What Should Buyers Know Before Choosing a Home?

Let’s compare your two main choices:

Ready-to-move-in Homes


● No GST

● Instant possession

● Peace of mind

● Higher upfront cost

● Fewer location choices

● Lower launch prices.

● Modern designs and amenities.

● 5% or 1% GST Regime applies.

● Possibility of delays.

Deciding between ready and under-construction property depends on your priorities. Whether you want immediate ownership or long-term savings, understanding GST is essential when choosing the right GST on property in Mumbai.

Conclusion

The impact of GST on property in Mumbai plays a major role in homebuying decisions. Even in 2025 and beyond, smart choices depend on the timing of purchase, project stage, and awareness of tax rules. Knowing whether your home is ready-to-move or under construction can significantly affect your final cost.

Before finalizing your purchase:

● Check if the property has an occupancy certificate.

● Confirm GST is included in the price.

● Understand applicable tax rates (1% or 5%).

● Compare multiple options carefully.

For every step of your journey, a clear and trustworthy property tax guide for India can be your best tool to make smart, confident decisions.Sayba Group continues to guide homebuyers with transparency and trust.


Contact us today for expert guidance on your home-buying journey under the GST Regime.

Check out Sayba Group’s official Instagram to explore their latest developments and project updates.

FAQs

Q1. Is GST applicable  GST on property in Mumbai in 2026?

GST applies only to under-construction properties in Mumbai. Ready-to-move homes with an occupancy certificate are exempt from GST.

Q2. What is the GST rate on flats in Mumbai?

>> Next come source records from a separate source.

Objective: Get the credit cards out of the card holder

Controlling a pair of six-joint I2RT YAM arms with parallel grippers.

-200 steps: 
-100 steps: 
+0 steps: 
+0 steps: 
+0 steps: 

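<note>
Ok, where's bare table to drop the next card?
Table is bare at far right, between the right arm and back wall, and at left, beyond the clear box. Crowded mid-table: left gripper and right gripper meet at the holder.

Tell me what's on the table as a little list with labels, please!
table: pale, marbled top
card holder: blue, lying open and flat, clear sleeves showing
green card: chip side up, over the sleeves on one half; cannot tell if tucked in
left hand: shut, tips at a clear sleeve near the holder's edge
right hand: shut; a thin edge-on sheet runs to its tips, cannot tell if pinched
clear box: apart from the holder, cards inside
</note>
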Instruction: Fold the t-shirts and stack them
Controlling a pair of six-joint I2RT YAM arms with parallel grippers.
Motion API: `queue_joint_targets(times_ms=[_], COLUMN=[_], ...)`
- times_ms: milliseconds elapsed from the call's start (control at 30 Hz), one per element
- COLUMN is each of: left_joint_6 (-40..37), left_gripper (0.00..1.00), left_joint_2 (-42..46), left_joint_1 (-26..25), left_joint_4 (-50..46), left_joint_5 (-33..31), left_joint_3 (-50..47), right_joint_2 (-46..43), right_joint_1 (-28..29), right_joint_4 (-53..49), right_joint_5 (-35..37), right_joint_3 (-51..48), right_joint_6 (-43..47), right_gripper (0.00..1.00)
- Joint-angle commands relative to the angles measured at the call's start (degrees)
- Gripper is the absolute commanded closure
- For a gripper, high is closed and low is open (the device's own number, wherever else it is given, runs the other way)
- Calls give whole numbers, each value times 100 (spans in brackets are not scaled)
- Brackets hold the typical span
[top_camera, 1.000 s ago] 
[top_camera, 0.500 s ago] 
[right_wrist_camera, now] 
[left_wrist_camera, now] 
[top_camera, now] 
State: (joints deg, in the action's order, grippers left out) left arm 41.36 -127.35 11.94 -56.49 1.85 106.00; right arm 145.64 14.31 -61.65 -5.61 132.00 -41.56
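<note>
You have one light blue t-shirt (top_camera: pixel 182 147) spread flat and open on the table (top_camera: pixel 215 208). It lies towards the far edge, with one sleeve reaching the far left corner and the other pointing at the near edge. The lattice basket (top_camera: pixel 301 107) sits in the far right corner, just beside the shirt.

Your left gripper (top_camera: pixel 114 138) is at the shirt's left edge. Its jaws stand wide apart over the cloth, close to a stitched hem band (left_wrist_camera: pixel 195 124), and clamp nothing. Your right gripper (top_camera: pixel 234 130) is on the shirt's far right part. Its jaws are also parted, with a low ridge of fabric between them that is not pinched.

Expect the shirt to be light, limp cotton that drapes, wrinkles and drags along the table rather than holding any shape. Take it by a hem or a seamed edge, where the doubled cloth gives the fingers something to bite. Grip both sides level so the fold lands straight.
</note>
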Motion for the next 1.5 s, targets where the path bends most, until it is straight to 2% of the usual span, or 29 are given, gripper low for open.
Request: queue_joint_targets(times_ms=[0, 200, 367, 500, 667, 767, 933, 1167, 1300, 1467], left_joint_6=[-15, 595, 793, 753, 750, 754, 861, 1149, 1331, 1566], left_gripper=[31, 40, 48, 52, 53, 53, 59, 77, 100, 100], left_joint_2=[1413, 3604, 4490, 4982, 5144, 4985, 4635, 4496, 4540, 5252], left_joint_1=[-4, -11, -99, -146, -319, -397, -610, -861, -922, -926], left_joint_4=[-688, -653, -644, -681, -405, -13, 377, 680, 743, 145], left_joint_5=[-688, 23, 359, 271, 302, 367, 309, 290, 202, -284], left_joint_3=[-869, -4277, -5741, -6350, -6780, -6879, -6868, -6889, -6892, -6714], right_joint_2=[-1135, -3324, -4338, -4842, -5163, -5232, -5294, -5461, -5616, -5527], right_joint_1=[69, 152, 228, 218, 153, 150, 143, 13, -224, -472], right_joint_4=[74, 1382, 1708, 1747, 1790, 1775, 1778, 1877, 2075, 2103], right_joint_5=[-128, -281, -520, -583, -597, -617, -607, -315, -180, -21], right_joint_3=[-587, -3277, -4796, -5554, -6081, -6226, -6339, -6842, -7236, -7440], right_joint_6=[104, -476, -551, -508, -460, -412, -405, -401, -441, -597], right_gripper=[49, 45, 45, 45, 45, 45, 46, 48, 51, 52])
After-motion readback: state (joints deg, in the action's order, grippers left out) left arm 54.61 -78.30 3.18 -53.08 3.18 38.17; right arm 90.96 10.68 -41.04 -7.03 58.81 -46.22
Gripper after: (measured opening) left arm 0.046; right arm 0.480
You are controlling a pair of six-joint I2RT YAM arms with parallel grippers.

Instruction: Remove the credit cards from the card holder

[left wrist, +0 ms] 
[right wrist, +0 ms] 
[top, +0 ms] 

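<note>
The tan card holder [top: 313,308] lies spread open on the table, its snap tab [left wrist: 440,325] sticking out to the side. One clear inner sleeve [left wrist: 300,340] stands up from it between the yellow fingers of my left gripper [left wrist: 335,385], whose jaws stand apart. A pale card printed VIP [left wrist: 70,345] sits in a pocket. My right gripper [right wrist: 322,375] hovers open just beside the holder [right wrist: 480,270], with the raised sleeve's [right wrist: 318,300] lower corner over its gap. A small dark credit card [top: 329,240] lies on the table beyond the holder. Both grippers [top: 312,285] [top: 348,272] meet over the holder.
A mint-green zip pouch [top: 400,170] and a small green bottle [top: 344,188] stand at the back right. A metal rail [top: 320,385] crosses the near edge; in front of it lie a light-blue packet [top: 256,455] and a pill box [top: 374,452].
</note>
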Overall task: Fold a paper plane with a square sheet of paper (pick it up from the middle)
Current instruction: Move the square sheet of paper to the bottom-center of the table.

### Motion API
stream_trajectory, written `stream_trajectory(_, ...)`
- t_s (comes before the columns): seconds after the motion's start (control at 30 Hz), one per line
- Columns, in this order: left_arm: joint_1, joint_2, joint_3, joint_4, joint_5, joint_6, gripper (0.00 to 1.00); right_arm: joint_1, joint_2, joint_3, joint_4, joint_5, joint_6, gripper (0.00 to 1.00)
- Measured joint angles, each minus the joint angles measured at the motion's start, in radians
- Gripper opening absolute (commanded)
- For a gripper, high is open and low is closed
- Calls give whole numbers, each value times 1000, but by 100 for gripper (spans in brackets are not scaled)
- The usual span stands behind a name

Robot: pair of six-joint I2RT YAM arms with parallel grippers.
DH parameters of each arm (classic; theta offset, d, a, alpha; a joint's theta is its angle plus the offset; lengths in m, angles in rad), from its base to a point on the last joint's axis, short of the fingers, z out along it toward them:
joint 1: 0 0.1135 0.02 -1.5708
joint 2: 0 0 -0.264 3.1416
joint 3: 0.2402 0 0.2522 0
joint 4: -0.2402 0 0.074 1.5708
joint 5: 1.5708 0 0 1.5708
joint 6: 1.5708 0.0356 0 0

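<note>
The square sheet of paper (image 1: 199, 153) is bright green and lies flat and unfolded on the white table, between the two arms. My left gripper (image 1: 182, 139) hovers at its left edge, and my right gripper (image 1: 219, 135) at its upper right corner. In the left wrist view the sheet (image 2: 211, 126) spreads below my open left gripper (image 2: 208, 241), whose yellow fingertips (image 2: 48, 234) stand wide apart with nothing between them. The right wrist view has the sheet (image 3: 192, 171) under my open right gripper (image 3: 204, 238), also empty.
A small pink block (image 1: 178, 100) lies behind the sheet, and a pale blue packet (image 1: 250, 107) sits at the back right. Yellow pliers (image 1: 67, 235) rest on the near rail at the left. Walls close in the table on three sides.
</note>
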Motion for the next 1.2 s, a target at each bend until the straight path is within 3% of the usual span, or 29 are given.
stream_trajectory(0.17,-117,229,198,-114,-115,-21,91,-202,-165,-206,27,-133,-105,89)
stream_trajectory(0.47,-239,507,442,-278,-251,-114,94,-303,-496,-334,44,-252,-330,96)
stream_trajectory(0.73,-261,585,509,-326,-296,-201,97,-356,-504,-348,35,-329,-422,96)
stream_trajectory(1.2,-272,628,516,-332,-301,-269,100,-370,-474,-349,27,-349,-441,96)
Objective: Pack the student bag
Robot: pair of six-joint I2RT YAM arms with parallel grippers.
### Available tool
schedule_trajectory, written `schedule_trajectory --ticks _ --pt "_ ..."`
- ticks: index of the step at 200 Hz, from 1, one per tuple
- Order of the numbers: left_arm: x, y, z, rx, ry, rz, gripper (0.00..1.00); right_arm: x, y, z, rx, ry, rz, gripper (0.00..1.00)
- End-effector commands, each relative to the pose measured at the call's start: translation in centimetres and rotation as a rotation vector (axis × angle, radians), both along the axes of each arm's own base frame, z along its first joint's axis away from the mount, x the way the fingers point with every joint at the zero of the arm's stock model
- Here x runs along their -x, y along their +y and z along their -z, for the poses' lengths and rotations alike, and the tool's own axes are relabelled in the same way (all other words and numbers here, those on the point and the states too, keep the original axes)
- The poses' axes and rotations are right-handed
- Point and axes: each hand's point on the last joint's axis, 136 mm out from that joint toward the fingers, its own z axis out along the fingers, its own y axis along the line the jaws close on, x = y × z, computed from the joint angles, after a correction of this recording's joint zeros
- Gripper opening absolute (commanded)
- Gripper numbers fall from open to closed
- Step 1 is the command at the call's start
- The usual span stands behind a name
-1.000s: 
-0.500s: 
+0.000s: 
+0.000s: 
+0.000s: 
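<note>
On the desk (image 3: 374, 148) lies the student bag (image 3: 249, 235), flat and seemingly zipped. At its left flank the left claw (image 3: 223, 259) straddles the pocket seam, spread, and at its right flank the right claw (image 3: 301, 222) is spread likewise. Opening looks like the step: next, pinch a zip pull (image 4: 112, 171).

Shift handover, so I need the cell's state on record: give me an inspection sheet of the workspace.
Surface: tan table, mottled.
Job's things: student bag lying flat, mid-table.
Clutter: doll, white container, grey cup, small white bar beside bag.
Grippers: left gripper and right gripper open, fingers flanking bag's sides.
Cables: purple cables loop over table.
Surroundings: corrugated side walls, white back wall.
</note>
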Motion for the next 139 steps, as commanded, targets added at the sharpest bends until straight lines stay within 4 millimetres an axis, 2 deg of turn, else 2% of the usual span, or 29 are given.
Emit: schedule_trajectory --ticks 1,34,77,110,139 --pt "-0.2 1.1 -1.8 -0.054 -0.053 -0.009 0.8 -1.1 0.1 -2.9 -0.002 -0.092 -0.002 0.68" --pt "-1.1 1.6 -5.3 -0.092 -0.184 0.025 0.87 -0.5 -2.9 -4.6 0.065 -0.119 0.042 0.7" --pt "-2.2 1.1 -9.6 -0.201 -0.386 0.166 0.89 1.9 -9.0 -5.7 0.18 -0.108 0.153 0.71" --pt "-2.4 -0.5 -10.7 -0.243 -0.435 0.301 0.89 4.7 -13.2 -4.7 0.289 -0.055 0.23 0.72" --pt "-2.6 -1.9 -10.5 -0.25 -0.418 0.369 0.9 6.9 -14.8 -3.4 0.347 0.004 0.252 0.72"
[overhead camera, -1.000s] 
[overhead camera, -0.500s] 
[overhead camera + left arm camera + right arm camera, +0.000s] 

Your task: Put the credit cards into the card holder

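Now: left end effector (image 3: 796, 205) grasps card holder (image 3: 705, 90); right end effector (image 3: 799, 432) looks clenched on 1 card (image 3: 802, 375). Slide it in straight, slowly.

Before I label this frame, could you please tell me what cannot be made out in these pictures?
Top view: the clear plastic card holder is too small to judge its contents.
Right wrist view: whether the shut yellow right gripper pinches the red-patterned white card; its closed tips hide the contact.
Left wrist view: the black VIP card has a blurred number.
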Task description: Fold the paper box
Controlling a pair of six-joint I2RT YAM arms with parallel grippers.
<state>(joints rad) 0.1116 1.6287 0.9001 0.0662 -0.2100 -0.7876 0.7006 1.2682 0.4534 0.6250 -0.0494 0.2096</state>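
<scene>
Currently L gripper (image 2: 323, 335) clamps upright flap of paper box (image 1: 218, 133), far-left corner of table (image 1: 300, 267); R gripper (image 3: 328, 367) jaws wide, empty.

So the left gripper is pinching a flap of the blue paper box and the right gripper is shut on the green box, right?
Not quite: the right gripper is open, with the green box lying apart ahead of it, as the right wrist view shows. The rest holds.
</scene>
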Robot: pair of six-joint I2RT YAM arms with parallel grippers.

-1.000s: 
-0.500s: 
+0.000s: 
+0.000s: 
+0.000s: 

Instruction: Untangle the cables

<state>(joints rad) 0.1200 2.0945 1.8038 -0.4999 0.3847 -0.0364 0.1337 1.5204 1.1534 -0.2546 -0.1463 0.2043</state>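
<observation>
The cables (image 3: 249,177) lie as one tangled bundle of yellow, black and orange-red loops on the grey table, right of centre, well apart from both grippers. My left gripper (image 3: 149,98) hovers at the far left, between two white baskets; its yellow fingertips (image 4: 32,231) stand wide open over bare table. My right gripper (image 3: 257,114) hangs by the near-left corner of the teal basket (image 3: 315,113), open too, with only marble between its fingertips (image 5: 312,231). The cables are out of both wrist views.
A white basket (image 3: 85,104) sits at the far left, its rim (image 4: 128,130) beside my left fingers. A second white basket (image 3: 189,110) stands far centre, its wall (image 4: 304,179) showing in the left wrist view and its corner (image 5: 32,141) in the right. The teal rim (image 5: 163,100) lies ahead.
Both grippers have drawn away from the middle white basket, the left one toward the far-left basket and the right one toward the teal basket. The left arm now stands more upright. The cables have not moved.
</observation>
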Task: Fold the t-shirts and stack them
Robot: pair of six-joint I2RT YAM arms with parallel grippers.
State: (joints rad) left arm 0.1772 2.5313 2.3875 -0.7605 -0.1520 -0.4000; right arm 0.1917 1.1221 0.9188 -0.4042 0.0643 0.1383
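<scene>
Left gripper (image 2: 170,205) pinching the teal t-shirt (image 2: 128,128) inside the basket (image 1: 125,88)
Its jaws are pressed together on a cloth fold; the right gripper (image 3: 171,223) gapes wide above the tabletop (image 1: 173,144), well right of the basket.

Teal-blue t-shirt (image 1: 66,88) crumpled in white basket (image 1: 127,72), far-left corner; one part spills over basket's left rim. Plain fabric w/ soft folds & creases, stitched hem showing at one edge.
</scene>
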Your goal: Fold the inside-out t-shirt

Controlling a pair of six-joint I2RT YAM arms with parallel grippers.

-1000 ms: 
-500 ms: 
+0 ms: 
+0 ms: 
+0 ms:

The GST rate is 1% for affordable housing and 5% for non-affordable housing on under-construction flats.

Q3. Do buyers pay GST on resale property in Mumbai?

No, GST is not applicable on resale properties. Buyers only pay stamp duty and registration charges.

Q4. How does GST affect the total cost of property in Mumbai?

GST increases the final cost of under-construction properties by 1% or 5%, depending on the housing category.

Q5. Should I buy ready or under-construction property in Mumbai?

Ready properties have no GST but higher upfront cost, while under-construction properties have GST but offer lower base prices and potential appreciation.